2318 31st St, Astoria, NY -
7) St Honore . . . we figured, well, we are in Astoria. The honest thing here is that we didn't find anything to knock our socks off. Admittedly, this was our 7th bakery of the day. We had a croissant and enjoyed the butter and dough alright, but didn't have a remarkable experience. I imagine I should have paid more attention in planning this stop.
St Honore Patisserie
3318 Ditmars Blvd, Astoria, NY -
8) S&S Cheesecake in the Bronx. Yep, we went there and yep, it was closed. Sucks to be us.
222 W 238th St, Bronx, NY -
9) Momofuku Milk Bar was a great stop. It was so different and irreverant compared to the other choices. We had the kitchen sink cookie and some ice cream. It was awesome.

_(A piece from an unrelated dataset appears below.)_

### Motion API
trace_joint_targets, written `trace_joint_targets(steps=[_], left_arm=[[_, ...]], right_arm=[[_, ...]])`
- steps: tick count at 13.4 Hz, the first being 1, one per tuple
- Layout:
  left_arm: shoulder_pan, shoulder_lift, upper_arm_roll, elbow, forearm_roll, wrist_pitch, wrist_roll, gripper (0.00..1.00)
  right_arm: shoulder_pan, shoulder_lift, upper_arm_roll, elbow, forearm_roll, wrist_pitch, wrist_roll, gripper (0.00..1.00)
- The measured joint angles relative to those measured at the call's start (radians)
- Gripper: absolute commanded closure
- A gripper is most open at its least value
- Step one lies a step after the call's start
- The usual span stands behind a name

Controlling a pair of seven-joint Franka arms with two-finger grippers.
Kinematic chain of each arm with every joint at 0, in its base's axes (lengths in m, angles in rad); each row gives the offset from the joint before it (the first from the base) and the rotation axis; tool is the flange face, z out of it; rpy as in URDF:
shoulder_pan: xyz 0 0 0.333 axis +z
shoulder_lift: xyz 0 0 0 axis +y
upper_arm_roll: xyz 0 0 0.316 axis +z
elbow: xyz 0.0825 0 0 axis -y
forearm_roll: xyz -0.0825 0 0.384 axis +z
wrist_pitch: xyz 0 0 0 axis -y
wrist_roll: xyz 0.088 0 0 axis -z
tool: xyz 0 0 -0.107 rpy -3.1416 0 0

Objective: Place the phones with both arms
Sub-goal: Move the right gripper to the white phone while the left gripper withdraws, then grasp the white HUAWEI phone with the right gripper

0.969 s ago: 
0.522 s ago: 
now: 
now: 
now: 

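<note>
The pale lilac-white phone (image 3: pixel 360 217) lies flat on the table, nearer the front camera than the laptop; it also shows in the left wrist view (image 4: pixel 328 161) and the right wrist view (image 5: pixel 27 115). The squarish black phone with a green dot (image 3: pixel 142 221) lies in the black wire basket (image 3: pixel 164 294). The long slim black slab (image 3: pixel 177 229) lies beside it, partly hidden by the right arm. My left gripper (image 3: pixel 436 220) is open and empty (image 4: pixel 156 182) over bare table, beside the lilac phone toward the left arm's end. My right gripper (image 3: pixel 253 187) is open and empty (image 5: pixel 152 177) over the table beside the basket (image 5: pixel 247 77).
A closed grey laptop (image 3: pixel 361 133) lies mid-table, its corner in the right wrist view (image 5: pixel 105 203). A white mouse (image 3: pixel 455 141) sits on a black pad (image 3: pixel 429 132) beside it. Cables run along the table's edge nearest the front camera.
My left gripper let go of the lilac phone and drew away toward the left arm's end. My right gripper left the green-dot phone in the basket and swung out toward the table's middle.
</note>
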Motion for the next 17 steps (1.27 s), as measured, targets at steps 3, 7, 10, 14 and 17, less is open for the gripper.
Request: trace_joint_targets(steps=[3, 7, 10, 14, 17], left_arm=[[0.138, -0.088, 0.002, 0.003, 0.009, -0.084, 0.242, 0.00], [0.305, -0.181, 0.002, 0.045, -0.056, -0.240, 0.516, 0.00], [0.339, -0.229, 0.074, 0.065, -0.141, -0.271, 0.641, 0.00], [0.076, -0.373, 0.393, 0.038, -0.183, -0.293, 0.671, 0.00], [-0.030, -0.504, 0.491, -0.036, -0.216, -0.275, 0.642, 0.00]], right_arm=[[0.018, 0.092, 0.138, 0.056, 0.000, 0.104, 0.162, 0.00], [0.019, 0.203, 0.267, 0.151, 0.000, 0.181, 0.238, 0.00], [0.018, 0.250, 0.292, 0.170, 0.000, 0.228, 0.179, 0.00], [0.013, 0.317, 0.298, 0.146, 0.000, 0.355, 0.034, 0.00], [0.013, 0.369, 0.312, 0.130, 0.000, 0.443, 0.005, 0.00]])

Milk bar should be part of any tour as it represents what a modern bakery can evolve into.
Momofuku Milk Bar
207 2nd Ave, New York, NY -
10) Sullivan Street Bakery. By this point, it was definitely time for something savory. We had little pitzetta-style-breads with olive oil, fennel and tomato.
Sullivan Street Bakery
73 Sullivan St, New York, NY -
I was at Kee's two days ago and a man literally kicked me because he wanted to buy macaroons. Yes, they are that good. He told the shop girl to pick out four and threw money on the counter and told her to keep the change, eating them on the way out.
Kee's lavender macaroon is better than Fauchon in Paris.
We were just in Artopolis in Astoria last weekend for the first time - and were very impressed by both the store itself (which is very attractively designedl) and the quality of the baked goods - not just Greek (excellent baklava selection and galaktoboureko, among many choices), but French-style and Italian (large selection of different flavors of taralle) as well.
On the savory side, we took home a spanakopita and a tyropita - both crisped up perfectly in the oven and were delicious. We'll return soon!
You can't really get the original bagel anymore, but you can still get the original bialy! Kossar's, on Grand St. between Norfolk and Essex. Yes to City Bakery, where you will find originality combined with old-fashioned big flavor. You might not want to miss their state-of-the-art hot chocolate while you are there. It's Ruby et Violette, on W. 50th St., for a cookie experience you'll never recover from.